しかし「I-squared = 59%, P-value = 0.007」となっています。これは、それぞれの研究の結果のバラツキ(Heterogeneityといいます)が大きいことを意味します。
個々の研究をみると、
- Blair PS, 1999
- Blair PS, 2009
の2つが極端な数値を出しております。
極端な研究結果のせいで、全体のメタ解析の結果が偏って出てしまうことがあります。
この2つの研究を除外する前に、出版バイアスも見てみましょう。
2. 出版バイアスの評価
こちらが出版バイアス(Publication Bias)の評価をした図(funnel plot)になります。
Blairらの2つの報告が、他の報告された研究と異質なのは、この図からも明らかです。
この2つを除外して解析をしてみてます。
ランダム効果を用いたメタ解析 ②
こちらが2つの研究を除外した結果です。(私が行った解析です)
保守的な手法であるランダム効果を使って、さらに極端な研究結果2つを除外したものになります。
この方法でも、添い寝はSIDSの危険性を上げていました(OR = 2.22;95%CI = (1.78, 2.78))。
メタ解析も鵜呑みにはできない
「メタ解析は最上級のエビデンス」と称されていることがあります。
ですが、そのクオリティーは様々です。
もちろん素晴らしいメタ解析も多数ありますが、一方で方法論が未熟なメタ解析もあります。
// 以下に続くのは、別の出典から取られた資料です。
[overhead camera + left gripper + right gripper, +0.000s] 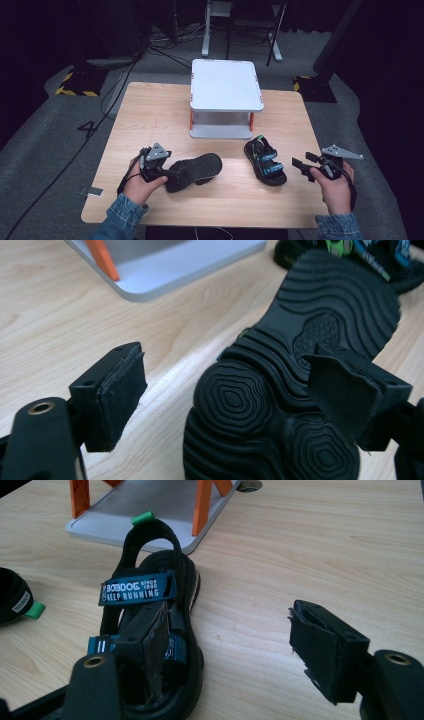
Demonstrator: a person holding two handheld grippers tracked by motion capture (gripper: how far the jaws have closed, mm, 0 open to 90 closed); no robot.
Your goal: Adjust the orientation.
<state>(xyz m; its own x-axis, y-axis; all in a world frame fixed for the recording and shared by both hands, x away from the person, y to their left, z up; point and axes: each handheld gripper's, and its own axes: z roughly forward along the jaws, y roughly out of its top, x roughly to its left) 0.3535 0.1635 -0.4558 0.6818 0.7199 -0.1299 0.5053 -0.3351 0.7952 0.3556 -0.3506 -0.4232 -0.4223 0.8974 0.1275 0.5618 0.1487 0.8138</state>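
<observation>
Light wooden table (150, 115) stood on grey carpeted floor (45, 130). Room beyond was dark, walls lost in black. Black cables (107, 95) ran across carpet at left, past yellow-black striped hazard tape (75, 91); similar striped patch (298, 84) lay at right. Number 4 (87, 129) was marked on floor left of table. White desk legs (206, 35) and dark frame (252, 30) stood behind table. Dark pole (334, 40) slanted at upper right. Light fell mostly on tabletop.

Two sandals: one upturned (194, 171), one upright (265, 161). One white stand (226, 84).
</observation>
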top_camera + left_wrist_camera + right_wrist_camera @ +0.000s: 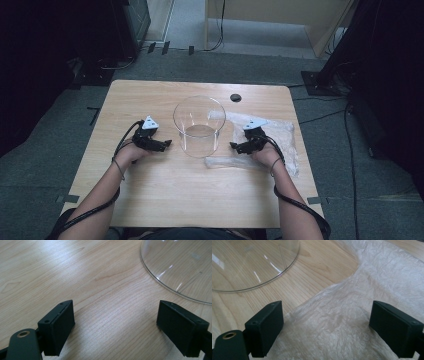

少し酷な話ですが、論文を読んで「信頼できるメタ解析なのか」を判断する能力も必要です。
まとめ
メタ解析の結果から、添い寝はSIDS(乳児突然死症候群)のリスクを上昇させることがわかりました。
特に、生後12週未満、保護者が喫煙者である場合、大きなリスク上昇となります。
一方で、生後12週以降、保護者が非喫煙者である場合は、今回の研究結果のみで『添い寝をしてもSIDSのリスクは上がらない。だから添い寝をしても大丈夫。』と結論を導き出すのは難しいでしょう。
後者については、続報を待ちましょう。
◉ 私個人としてもSIDSの症例を夜間の救急外来で複数経験しています。SIDSでなくとも、添い乳で誤嚥性肺炎・呼吸不全になった乳児もいます。赤ちゃんは赤ちゃん用のベッドに寝かせるのが一番安全と考えています。